- [Task]
Pick every line from the data below that contains the string "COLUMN" and copy it.

- [Stored data]
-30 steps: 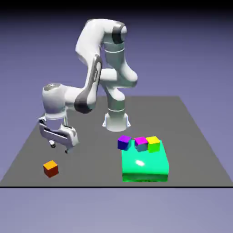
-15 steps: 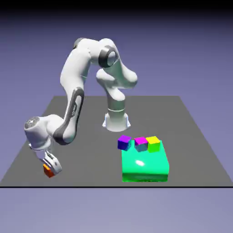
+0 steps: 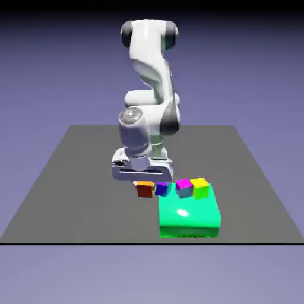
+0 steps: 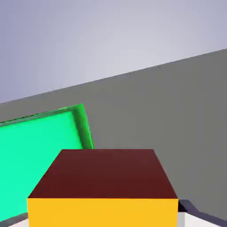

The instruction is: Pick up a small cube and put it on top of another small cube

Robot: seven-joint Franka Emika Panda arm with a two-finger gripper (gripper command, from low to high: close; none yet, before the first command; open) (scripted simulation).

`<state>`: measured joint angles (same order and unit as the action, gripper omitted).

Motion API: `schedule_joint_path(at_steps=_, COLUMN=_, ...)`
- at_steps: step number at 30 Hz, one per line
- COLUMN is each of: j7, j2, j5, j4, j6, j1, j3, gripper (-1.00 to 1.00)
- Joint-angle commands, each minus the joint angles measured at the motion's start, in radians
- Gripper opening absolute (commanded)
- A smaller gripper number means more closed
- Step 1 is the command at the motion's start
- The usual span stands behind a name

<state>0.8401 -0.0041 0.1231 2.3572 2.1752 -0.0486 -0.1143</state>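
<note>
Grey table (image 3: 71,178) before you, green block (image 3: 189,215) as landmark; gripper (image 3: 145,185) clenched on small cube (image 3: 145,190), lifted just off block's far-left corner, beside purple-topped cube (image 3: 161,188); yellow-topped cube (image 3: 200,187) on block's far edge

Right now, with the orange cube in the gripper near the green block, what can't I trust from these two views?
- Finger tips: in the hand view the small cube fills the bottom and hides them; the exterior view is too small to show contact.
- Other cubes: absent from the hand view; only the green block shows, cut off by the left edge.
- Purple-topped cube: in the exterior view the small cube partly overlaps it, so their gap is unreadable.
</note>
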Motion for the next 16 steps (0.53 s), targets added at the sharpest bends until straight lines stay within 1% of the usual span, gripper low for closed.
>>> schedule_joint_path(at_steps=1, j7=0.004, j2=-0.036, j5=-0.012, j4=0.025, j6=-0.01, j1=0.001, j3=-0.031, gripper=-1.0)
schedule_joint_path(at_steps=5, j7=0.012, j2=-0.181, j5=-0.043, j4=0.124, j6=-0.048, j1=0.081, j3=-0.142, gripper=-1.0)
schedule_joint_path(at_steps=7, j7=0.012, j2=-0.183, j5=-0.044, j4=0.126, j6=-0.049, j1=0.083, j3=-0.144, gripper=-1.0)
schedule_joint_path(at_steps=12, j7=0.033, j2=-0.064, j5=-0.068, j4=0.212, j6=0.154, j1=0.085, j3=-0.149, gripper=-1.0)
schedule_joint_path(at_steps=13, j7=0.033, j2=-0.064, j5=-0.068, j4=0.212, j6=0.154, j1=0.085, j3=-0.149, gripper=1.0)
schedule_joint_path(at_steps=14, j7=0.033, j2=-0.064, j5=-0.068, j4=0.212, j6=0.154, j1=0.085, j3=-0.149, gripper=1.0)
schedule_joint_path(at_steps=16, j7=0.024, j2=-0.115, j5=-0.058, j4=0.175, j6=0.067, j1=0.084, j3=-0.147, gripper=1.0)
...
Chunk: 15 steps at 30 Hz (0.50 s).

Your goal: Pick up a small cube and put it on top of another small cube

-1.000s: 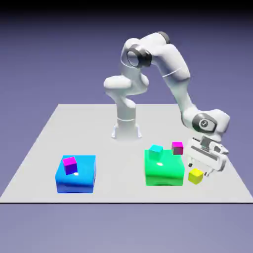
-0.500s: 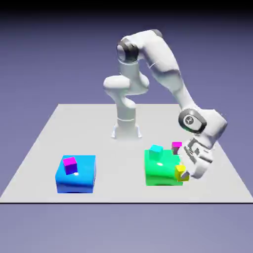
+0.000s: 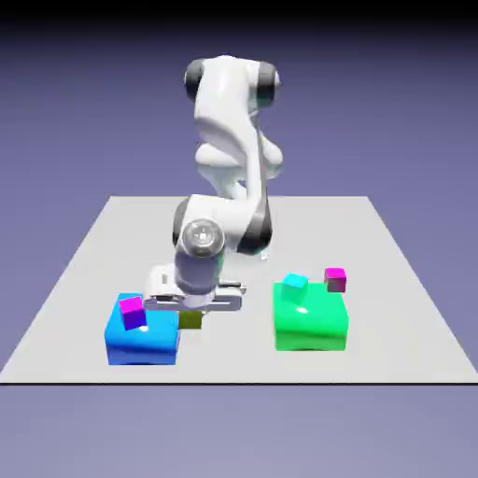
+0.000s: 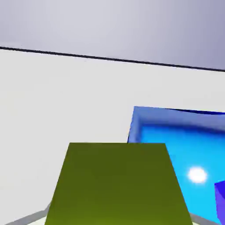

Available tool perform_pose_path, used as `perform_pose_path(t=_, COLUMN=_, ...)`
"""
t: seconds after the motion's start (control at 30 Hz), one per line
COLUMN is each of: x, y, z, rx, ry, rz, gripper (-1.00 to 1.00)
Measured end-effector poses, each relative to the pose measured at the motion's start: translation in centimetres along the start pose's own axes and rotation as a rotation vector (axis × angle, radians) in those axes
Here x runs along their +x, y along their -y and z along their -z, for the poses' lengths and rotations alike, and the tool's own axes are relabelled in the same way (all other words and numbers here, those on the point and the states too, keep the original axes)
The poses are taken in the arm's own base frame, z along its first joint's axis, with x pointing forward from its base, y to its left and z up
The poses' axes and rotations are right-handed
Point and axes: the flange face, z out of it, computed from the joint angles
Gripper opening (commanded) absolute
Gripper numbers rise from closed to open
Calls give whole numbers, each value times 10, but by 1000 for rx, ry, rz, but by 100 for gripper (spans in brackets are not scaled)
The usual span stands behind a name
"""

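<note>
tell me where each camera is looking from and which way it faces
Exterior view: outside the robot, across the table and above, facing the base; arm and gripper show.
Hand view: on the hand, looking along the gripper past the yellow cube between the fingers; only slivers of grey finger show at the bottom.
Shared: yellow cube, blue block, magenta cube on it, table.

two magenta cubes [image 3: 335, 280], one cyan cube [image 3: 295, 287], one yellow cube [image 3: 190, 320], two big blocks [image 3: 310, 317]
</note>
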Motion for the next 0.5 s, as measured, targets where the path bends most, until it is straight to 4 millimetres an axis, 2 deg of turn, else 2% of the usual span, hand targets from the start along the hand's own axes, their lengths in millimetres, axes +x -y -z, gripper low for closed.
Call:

- [Result]
Motion API: `schedule_joint_path(at_steps=_, COLUMN=_, ...)`
- COLUMN is each of: j7, j2, j5, j4, j6, j1, j3, gripper (-1.00 to 1.00)
Available tool perform_pose_path, used as `perform_pose_path(t=_, COLUMN=_, ...)`
COLUMN is each of: x, y, z, rx, ry, rz, gripper (-1.00 to 1.00)

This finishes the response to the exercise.